### Task prompt
Return the listing below verbatim. Pictures do not belong in the copy.

### Dataset section
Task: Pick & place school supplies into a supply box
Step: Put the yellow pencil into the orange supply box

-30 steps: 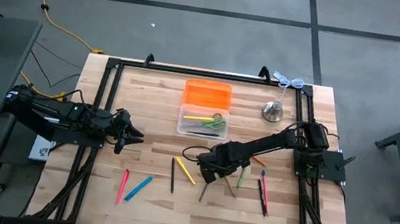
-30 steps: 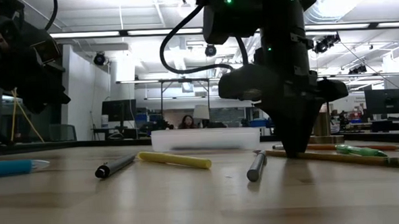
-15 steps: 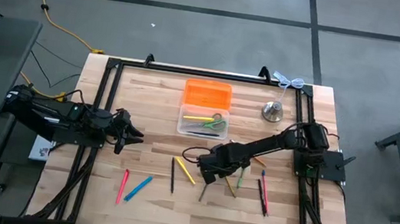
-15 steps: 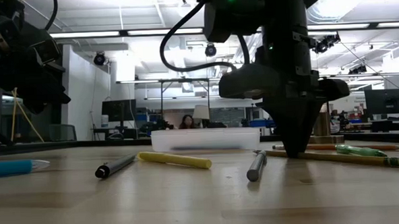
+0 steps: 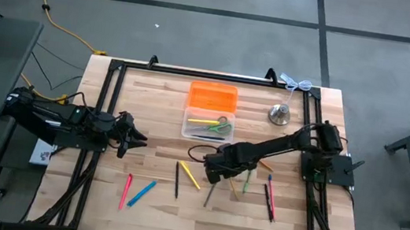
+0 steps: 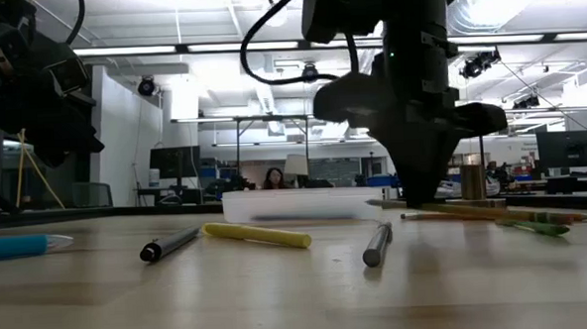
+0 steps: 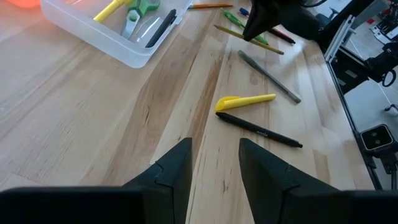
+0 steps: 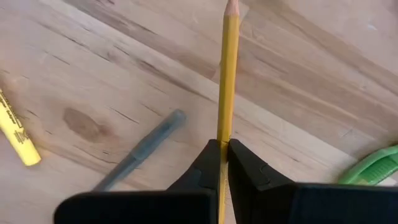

### Written response
Task: Pick & place school supplies into a supply box
Step: Put the yellow pencil into the orange supply box

-30 steps: 
-30 steps: 
-15 steps: 
-15 steps: 
+0 steps: 
+0 steps: 
+0 steps: 
+0 steps: 

Nothing more remains for this exercise.